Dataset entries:
++++
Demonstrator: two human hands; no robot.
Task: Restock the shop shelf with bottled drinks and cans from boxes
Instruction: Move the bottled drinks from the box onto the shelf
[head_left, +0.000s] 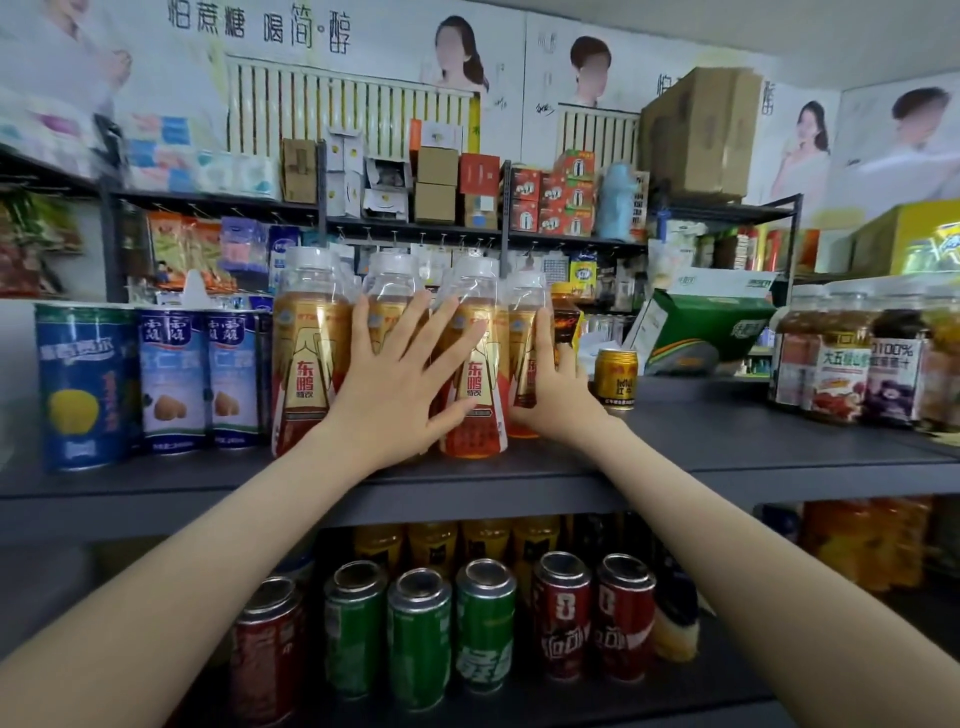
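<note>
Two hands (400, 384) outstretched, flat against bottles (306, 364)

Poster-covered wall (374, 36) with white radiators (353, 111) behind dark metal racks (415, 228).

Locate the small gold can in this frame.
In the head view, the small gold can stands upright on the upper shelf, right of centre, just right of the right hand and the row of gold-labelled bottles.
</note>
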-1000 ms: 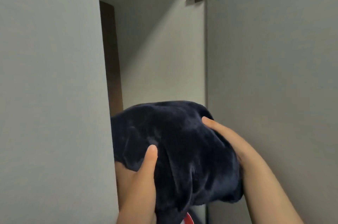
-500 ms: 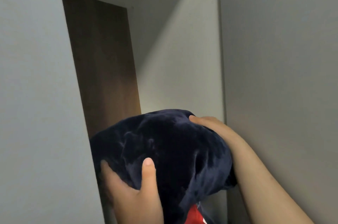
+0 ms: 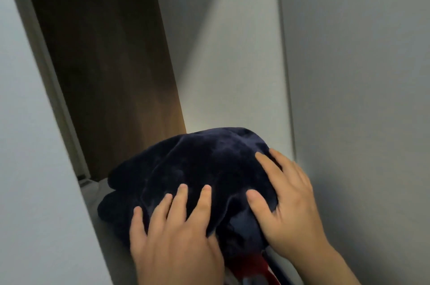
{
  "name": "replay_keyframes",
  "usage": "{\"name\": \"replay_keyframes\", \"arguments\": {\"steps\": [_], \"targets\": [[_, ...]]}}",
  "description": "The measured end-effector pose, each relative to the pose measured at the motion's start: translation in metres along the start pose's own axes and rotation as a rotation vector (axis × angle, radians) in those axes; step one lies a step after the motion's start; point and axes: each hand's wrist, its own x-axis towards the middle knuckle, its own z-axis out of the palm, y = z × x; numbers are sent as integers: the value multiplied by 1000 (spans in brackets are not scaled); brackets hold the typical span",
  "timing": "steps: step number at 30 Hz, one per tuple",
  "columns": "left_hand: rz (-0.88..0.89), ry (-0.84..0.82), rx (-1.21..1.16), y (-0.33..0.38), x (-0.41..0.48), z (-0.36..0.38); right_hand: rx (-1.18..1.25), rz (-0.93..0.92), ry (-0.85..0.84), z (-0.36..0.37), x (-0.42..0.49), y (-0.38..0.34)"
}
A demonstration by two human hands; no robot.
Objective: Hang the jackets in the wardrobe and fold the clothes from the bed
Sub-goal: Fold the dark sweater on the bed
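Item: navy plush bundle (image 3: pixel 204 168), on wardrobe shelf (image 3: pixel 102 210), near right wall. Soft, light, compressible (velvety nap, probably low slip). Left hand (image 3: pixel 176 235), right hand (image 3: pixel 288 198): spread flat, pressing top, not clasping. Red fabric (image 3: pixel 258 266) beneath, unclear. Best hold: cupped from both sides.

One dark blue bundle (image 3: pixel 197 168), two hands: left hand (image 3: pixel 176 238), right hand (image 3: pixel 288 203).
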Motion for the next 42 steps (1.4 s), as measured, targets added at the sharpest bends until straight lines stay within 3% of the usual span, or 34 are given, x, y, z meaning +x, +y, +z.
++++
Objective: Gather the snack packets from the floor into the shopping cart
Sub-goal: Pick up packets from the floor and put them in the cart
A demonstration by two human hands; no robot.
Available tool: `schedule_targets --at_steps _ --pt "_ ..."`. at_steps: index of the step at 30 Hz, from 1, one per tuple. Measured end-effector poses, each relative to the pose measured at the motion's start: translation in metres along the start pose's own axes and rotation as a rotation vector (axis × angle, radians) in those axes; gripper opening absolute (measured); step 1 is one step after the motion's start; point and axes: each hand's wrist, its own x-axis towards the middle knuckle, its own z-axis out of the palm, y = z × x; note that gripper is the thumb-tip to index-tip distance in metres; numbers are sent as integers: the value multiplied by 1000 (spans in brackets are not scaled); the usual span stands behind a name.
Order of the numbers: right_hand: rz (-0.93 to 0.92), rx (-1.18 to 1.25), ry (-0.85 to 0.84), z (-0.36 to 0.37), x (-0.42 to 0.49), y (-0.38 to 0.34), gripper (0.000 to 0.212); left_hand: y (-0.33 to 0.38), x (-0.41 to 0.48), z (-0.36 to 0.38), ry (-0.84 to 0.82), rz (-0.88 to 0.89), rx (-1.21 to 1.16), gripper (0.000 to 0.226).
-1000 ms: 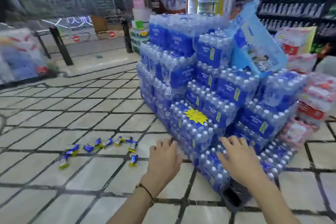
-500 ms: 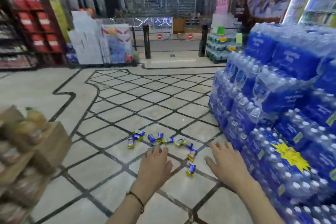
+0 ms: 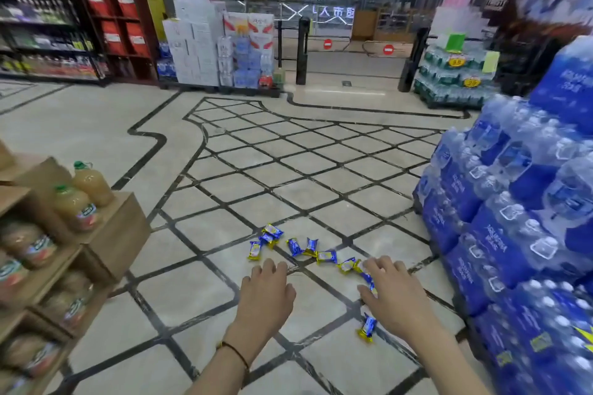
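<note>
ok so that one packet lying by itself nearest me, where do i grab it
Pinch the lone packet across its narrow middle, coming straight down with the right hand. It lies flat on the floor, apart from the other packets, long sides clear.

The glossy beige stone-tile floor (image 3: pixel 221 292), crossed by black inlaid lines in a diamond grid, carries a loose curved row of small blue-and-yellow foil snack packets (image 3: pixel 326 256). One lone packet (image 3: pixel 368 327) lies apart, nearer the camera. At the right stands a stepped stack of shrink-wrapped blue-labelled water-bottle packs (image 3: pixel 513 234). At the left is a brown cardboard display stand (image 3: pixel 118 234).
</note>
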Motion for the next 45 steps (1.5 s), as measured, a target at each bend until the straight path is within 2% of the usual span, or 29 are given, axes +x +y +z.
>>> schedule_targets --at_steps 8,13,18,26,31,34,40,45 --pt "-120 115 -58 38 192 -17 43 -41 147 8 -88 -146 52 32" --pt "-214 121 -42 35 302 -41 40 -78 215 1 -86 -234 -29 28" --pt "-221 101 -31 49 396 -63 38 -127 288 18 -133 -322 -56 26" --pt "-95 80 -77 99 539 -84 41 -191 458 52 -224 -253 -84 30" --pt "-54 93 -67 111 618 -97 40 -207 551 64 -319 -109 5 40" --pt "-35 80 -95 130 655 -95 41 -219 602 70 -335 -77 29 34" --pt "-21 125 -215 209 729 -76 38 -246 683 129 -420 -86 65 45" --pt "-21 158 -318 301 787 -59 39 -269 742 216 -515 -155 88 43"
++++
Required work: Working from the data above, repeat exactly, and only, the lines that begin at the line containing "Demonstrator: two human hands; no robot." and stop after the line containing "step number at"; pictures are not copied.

Reply:
Demonstrator: two human hands; no robot.
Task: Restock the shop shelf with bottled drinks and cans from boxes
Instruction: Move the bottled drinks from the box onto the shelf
[head_left, +0.000s] 
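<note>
Two hands (400, 384) outstretched, flat against bottles (306, 364)

Poster-covered wall (374, 36) with white radiators (353, 111) behind dark metal racks (415, 228).

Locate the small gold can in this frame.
In the head view, the small gold can stands upright on the upper shelf, right of centre, just right of the right hand and the row of gold-labelled bottles.
</note>
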-1000 ms: 
-500 ms: 
+0 ms: 
{
  "name": "replay_keyframes",
  "usage": "{\"name\": \"replay_keyframes\", \"arguments\": {\"steps\": [_], \"targets\": [[_, ...]]}}",
  "description": "The measured end-effector pose, each relative to the pose measured at the motion's start: translation in metres along the start pose's own axes and rotation as a rotation vector (axis × angle, radians) in those axes; step one lies a step after the motion's start; point and axes: each hand's wrist, its own x-axis towards the middle knuckle, its own z-axis out of the palm, y = z × x; numbers are sent as integers: the value multiplied by 1000 (spans in brackets are not scaled); brackets hold the typical span",
  "timing": "steps: step number at 30 Hz, one per tuple",

The output shown is complete.